Cut the Goals Out of Your Yoga

 

I'm working through a 30-day yoga intensive. I've dedicated myself to a practice of healing, peace and the goddess Saraswati.

I've been thinking about my practice in strong conjunction with a chapter I read last night in Donna Farhi’s book, Bringing Yoga to Life. This isn't my first rodeo in yoga immersion. Just after my yoga initiation, I drenched myself in Bikram Yoga, and practiced for 40 days straight.

I was brought to yoga by searing pain in my low back and hips. Sitting, walking and lying down sucked. I was in pain. At the end of my rope, I went to yoga. The first class was a little iffy. I wasn't quite sure what I had gotten myself into, but I knew I felt better than when I got there so I kept it up.

Yoga is expensive if you want to practice in a studio with regularity. I worked out a trade. Then I signed up for teacher training. I taught about two classes per week for a couple years.

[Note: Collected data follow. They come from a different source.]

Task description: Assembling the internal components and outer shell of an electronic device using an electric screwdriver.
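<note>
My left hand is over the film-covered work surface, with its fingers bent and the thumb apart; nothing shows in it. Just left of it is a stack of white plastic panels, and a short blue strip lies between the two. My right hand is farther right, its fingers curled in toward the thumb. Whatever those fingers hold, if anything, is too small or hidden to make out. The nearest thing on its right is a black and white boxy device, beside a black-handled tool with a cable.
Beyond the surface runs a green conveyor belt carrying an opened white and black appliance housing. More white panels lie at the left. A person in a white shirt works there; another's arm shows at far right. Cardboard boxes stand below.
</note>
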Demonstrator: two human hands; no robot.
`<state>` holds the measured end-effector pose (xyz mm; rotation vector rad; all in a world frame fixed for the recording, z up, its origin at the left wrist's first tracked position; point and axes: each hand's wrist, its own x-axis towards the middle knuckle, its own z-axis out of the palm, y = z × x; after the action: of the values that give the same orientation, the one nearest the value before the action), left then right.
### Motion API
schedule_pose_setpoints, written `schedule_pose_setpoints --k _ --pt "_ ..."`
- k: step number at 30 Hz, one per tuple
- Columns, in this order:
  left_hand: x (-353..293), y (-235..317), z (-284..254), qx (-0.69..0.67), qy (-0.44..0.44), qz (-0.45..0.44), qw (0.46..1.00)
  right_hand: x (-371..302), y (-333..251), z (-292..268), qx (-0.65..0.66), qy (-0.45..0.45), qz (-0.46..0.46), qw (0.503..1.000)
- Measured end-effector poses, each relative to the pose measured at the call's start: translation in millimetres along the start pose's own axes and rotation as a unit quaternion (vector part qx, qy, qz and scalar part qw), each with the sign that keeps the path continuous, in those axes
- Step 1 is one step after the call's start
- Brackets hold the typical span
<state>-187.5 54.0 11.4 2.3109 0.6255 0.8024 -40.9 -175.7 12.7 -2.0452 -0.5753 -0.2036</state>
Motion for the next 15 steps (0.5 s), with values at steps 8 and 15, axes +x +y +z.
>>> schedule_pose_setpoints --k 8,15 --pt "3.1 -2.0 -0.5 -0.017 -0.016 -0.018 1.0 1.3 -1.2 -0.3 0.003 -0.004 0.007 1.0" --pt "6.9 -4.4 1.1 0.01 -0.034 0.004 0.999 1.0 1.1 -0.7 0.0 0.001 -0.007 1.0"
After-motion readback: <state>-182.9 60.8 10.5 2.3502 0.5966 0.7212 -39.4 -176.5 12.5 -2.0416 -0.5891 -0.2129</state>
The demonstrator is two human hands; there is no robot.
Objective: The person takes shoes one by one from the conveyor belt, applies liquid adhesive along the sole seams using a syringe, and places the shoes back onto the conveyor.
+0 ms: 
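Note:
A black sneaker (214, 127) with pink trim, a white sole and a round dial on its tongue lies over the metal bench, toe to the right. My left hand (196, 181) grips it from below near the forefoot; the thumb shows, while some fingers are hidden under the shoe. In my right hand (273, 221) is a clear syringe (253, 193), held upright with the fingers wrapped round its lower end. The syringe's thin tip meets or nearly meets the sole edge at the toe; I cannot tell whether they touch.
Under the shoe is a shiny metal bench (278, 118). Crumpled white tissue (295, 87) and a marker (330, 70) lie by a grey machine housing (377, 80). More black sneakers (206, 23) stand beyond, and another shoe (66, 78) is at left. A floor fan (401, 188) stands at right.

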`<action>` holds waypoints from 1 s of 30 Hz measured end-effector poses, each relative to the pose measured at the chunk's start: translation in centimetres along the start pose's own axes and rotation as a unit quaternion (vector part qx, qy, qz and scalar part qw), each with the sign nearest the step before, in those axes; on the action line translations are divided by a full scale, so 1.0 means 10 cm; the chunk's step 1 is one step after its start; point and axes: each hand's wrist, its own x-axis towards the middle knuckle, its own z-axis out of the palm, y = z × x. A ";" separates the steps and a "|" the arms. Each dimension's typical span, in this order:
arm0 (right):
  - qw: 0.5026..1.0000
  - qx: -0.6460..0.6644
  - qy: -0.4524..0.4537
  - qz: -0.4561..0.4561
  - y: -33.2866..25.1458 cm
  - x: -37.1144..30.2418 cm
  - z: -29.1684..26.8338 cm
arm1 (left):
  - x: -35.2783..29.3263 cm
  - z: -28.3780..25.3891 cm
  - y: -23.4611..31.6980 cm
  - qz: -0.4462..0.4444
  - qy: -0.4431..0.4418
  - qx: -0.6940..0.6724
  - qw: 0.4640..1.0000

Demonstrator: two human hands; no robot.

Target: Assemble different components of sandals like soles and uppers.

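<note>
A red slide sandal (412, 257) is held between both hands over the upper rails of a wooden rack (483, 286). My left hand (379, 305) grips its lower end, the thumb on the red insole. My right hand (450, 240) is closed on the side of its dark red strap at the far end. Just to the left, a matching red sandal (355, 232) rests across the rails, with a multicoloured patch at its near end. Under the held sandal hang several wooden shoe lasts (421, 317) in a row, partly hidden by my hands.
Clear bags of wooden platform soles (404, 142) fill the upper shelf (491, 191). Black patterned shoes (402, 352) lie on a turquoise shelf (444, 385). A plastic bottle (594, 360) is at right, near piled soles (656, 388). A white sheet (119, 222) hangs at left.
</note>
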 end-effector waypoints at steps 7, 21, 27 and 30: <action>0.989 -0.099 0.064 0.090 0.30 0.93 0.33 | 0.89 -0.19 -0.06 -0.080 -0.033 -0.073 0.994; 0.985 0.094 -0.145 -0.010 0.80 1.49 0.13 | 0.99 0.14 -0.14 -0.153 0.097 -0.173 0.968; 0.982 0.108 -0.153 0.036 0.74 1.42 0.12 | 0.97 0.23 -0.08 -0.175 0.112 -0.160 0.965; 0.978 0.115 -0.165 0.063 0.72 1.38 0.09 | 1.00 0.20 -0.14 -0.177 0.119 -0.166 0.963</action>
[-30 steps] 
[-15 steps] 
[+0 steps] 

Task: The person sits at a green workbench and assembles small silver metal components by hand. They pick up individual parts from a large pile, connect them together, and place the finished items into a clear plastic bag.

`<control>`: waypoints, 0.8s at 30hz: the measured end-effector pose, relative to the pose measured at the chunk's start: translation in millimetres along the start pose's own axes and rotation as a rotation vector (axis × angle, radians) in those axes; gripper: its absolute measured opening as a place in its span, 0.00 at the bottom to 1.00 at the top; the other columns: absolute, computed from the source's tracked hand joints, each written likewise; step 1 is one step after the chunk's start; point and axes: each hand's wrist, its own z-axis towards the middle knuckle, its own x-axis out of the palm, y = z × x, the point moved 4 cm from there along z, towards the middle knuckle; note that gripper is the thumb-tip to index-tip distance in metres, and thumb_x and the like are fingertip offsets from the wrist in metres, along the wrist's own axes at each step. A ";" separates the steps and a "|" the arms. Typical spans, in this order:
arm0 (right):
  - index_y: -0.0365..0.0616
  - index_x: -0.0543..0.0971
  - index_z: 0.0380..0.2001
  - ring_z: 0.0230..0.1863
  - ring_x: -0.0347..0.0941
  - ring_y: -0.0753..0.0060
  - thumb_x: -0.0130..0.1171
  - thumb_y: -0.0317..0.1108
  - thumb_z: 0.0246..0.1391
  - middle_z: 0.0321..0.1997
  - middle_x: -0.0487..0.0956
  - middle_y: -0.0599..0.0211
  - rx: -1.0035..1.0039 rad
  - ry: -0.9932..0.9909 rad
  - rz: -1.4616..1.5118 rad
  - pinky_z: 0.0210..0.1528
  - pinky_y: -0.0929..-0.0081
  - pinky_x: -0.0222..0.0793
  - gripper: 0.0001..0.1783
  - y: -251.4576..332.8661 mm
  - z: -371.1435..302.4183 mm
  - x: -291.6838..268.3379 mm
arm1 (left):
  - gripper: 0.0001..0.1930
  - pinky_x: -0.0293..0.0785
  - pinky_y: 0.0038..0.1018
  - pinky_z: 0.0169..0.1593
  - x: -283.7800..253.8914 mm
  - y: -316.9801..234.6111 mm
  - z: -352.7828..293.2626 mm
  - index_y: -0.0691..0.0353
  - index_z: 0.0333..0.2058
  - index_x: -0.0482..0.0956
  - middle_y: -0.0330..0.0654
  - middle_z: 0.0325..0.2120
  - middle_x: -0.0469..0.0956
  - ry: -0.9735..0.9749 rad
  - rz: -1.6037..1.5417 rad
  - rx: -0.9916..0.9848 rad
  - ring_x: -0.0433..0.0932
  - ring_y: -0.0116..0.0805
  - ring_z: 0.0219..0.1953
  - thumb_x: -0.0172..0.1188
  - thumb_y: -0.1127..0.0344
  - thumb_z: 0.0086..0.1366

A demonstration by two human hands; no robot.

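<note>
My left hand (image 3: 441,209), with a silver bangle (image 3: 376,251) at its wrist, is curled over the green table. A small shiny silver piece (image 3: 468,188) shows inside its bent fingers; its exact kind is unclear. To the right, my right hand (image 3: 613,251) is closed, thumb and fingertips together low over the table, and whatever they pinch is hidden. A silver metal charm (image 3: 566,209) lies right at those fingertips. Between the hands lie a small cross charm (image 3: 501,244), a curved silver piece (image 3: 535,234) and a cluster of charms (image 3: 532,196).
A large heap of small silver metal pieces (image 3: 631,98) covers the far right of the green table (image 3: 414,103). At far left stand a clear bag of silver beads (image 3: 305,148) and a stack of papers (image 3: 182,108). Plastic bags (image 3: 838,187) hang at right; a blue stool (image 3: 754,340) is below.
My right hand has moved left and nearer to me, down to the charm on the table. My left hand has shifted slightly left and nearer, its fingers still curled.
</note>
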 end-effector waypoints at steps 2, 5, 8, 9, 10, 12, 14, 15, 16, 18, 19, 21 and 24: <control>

My personal latch to the garden of spirituality offered by the practice of asana was easily lifted. The hunger and thirst for more, beyond the standard script of a 90-minute Bikram class, was powerful. My appetite is still growing. It's possible that this transition from less physical and more mental has gotten me to this current place of conflict.

There is still a part of me that enjoys getting a rigorous workout on my mat. As the yogis say: 'You cannot make the great transformation of steel into a sword without the help of fire.' I'm ambivalent because it seems there's an exorbitant focus on conquering advanced postures.

Through advertisements for workshops at the local studio or in media representations of yoga, all of the featured yogis are doing very complicated postures. Without preparation or instruction they could do real damage. The overarching theme in a yoga classes seems to be: Master the flashiest, most gasp inducing asana in the room. We may have a recipe for disaster.

The casual practitioner sees that there are poses requiring intense strength and stamina. The element of study gets glossed over in the suggestion that each pose is something to be conquered instead of respected.

Anyone with a good center of balance and upper body strength can land in a handstand, but the intricacies of the buoyancy of hands, the spread of the collar bone, the rooting support of the shoulder blades, the engagement of the bandhas to increase lift and pull in floater ribs, the spiraling of the inner leg and the flexion of the feet may fall by the wayside.

I liken it to listening to a radio full of static. There are bits that come through, but most of it is just white noise.

Yoga is great. I will never deny that. There's a yoga for every body. I'm compelled to disassociate with the diet yoga, that in my opinion, is appealing to the masses. I appreciate the concept of constant challenge and building confidence through asana, but I think that a compensating increase in mindfulness could offer supportive hands to encourage a whole practice.

There are some who will never come close to tasting the Kool-Aid and some that need to be weaned off of it. It seems that finding the balance is where the essential challenge lies. One cannot sustain a life of 120 miles per hour forever. It is fun and exhilarating to race around the track, but there is as much if not more bliss to be found in the stillness and silence.

It's scary to go inside yourself, but hell, if eka pada galavasana (flying pigeon) is a common fright, how bad can the dragons be?